Back to All Events

ONLINE Artists' Talk: Discussing Desire International

  • 5a Bloomsbury Square London WC1A 2TA United Kingdom (map)

Pushkin House is presenting a closing event for ‘Desire International’: an online discussion with the participating artists, Yevgeniy Fiks and Ian Ginsburg. They will be joined by Iara Boubnova, the director of the National Gallery of Bulgaria, where Fiks’s project travels next month, and Dr Denis Stolyarov, assistant curator at Pushkin House.

‘Desire International’ is a two-artist exhibition exploring the utopianism of queer sensuality and imagination on view till 26 February. The exhibition became a starting point for a broad cultural discussion initiated by Pushkin House about the cultural potentials of gender- and sexual non-conformity, and the challenges and opportunities that queer communities face in Russia, across the post-Soviet space and the UK.

The discussion will provide the opportunity for the artists and curators to discuss various aspects of both projects: Dictionary of the Queer International and A Barrack Named Desire: Reframing Viktor Duvidov.
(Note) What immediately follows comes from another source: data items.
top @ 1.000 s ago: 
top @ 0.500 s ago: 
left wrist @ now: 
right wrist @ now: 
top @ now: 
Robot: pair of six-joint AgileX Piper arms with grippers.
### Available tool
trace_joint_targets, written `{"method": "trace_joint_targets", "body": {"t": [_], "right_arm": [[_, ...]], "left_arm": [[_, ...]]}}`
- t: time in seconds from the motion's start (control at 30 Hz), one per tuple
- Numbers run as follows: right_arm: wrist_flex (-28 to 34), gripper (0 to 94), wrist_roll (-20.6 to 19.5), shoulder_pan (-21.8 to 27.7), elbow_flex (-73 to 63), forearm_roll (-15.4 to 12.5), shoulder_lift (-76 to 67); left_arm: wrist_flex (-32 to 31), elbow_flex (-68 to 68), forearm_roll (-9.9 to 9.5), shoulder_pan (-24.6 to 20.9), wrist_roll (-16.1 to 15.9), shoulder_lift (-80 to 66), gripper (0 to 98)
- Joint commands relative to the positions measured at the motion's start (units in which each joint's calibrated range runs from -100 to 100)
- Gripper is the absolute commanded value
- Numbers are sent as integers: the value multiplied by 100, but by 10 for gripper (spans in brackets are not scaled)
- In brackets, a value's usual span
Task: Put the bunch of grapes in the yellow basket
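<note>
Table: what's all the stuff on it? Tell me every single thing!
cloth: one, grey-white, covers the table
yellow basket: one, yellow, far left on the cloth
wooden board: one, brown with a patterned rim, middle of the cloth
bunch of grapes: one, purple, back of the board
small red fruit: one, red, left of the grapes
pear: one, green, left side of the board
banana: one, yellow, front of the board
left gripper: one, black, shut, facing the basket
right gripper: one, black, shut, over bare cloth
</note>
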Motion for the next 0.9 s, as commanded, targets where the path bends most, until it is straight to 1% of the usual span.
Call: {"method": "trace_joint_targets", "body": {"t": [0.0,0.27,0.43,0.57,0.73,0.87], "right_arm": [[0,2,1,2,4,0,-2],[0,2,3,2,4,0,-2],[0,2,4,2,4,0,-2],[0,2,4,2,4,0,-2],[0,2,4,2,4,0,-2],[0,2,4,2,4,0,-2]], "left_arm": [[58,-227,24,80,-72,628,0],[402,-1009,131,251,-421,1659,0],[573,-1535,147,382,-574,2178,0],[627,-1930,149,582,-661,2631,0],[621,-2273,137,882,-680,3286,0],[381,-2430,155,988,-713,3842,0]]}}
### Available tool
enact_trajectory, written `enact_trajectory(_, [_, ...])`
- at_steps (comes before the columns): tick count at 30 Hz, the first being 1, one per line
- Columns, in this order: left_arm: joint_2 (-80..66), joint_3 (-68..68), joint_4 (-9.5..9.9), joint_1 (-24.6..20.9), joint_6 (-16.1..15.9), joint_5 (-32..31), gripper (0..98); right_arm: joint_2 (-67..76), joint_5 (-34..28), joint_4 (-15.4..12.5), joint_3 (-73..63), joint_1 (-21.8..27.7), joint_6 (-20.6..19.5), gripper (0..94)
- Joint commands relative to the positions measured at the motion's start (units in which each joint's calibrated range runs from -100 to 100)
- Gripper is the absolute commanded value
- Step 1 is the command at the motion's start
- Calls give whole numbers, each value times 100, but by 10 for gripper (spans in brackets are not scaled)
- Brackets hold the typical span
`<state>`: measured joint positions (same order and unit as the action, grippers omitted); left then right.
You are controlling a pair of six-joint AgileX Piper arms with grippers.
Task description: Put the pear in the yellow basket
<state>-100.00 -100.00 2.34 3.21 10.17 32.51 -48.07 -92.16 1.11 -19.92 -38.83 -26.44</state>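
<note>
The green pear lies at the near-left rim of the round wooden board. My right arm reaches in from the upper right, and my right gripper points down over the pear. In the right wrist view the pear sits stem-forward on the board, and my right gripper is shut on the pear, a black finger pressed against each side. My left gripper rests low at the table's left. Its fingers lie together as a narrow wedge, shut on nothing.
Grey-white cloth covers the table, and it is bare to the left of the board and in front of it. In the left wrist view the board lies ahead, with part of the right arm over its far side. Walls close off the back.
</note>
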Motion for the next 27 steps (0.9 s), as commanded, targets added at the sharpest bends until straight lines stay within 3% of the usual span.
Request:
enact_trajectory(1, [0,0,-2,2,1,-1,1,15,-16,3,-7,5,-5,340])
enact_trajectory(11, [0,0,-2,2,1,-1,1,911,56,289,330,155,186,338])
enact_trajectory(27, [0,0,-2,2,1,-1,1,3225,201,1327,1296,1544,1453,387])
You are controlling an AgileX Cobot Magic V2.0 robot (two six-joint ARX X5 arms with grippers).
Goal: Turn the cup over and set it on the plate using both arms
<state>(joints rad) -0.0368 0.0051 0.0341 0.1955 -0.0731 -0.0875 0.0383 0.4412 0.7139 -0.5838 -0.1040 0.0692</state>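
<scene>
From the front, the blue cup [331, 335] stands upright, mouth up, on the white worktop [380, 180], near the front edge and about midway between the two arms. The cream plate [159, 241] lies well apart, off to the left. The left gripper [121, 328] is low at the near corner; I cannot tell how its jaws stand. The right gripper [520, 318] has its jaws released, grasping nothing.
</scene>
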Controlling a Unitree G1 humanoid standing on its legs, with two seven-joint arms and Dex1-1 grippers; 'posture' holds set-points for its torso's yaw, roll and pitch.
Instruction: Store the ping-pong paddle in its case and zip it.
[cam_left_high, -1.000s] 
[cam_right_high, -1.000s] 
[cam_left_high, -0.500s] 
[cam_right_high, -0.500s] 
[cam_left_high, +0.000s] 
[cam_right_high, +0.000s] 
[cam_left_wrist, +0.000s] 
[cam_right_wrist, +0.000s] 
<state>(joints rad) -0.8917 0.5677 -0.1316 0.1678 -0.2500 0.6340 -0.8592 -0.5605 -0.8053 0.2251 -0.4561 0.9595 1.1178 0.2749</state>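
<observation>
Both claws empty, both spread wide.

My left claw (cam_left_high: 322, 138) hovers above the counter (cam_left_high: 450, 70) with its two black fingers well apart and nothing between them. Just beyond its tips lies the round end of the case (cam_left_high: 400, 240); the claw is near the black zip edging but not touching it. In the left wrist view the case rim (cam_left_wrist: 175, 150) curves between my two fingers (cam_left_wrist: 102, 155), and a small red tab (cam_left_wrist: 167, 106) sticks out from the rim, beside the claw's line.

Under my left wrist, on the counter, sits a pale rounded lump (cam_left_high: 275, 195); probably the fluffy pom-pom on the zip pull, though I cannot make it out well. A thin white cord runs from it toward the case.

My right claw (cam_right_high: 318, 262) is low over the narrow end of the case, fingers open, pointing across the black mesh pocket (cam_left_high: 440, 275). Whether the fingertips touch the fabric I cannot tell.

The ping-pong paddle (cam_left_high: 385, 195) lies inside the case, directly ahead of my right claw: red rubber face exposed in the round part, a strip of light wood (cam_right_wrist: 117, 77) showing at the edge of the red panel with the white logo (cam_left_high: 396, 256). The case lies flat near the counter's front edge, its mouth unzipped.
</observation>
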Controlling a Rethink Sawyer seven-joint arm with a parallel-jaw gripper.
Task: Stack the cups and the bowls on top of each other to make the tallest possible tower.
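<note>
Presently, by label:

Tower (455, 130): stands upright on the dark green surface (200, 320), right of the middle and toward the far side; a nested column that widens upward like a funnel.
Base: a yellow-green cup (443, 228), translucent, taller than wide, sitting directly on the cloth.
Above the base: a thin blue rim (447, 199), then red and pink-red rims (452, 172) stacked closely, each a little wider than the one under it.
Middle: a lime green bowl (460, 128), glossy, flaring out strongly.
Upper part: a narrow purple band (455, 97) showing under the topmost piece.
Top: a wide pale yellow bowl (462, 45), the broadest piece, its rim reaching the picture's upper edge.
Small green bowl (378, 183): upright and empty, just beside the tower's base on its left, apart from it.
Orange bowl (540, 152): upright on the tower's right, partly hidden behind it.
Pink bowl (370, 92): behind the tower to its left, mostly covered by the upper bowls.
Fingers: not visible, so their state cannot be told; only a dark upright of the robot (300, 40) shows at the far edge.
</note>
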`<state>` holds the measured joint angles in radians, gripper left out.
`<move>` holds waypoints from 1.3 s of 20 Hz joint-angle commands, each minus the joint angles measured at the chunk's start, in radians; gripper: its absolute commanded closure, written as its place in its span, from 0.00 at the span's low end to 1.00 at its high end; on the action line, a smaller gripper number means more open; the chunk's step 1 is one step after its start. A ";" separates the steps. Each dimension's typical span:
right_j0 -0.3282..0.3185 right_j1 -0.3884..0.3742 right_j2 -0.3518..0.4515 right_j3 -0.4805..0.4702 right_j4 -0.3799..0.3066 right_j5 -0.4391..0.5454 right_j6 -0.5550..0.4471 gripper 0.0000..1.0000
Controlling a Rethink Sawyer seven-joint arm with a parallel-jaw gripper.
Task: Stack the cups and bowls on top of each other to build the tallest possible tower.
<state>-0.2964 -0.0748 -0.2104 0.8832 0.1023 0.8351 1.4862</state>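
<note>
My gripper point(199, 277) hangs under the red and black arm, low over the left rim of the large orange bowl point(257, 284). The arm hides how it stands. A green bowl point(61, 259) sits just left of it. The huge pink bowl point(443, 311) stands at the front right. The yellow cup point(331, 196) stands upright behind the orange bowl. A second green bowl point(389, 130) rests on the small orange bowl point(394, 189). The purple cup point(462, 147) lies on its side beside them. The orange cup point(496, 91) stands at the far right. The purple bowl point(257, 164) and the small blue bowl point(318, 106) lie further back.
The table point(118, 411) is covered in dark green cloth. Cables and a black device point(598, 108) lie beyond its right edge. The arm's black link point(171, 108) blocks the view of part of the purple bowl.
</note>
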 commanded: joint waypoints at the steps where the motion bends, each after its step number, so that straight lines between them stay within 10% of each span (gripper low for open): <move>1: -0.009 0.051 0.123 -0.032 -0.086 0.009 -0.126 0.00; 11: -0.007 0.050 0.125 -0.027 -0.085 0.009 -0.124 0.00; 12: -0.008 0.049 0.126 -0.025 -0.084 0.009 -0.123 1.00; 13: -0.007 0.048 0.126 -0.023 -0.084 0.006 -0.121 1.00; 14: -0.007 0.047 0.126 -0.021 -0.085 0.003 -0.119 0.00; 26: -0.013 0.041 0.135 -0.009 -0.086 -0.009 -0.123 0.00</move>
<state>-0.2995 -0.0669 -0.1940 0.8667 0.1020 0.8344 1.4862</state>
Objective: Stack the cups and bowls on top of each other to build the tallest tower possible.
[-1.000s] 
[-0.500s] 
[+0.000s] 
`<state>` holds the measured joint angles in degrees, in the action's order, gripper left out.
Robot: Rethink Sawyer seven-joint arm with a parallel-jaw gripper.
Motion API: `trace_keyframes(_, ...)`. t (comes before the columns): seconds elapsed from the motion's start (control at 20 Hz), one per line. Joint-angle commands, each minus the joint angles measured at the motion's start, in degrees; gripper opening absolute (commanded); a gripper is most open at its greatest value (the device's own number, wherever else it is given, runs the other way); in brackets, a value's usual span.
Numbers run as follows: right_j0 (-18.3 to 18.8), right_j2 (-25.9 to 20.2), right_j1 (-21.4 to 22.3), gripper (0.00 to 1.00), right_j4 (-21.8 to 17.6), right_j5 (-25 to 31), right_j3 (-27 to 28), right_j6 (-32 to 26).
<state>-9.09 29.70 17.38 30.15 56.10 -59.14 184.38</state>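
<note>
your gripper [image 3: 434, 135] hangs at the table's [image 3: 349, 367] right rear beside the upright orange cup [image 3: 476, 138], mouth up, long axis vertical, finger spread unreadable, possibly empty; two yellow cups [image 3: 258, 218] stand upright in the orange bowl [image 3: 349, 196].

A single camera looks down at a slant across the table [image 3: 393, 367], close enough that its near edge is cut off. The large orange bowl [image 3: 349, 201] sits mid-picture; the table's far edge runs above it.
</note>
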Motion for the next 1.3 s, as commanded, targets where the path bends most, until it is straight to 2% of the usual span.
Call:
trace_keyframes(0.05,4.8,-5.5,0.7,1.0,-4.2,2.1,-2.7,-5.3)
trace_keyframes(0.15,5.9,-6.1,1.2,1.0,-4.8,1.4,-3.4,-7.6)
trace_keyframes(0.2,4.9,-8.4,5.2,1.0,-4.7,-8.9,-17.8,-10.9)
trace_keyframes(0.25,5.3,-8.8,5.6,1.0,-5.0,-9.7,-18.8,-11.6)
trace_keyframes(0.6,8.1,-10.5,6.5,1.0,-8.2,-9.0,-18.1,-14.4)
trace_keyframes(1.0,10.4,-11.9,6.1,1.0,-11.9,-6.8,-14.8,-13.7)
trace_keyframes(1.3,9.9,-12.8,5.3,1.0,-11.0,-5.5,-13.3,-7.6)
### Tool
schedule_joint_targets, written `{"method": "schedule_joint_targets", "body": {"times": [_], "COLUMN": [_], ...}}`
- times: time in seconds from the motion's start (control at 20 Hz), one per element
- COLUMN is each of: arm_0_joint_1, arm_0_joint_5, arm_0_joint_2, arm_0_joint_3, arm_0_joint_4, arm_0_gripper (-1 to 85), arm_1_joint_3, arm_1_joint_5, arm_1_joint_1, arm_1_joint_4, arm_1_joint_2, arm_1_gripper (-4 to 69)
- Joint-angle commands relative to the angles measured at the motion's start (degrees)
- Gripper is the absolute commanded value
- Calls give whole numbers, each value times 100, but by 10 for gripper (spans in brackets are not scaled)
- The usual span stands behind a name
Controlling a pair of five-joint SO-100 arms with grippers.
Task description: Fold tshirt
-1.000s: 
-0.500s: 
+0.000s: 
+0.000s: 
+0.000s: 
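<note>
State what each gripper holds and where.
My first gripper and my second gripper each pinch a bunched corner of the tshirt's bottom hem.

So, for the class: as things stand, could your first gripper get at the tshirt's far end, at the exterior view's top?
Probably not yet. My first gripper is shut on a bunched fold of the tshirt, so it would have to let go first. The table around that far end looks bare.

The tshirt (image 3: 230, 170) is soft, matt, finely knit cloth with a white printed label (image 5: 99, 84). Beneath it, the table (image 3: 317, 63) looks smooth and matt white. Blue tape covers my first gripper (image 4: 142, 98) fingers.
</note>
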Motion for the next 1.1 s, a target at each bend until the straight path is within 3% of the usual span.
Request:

There are many aspects of the work to explore: artists’ inspirations, motivations and visions behind the projects, their significance beyond Pushkin House and the UK, the issues of authorship, re-contextualisations and solidarity, as well as the legacies of Moscow Conceptualism.

Iara Boubnova (b. 1961, Moscow) is the Director of the National Gallery of Bulgaria, a curator and art critic. She curated the Bulgarian pavilions at the 48 Biennale di Venezia (1999, together with Nedko Solakov); the 22nd Sao Paulo Biennial (1994); the 4th Istanbul Biennial (1995); the 3rd Biennial in Cetinje, Montenegro, Yugoslavia (1997) and the Tirana Biennial (2001). She lives and works in Sofia.

Yevgeniy Fiks (b. 1972, Moscow) is an artist reflecting in his work on the dialectical relationship between Soviet socialism and ‘the West’, the legacies of international communist utopia and histories of sexual and gender dissent. In his projects he often relies on archival research and collaboration. Fiks lives and works in New York.

Ian Ginsburg (b. 1988, Moscow) creates complex homages to artists of previous generations, mainly those whose artistic development defined Soviet culture in 1960s–1970s. Exploring both formal approaches and ideological structures of their work, Ginsburg approximates their methodological positions by creating imaginary archives of carefully constructed forms and images. Ginsburg lives and works in Moscow.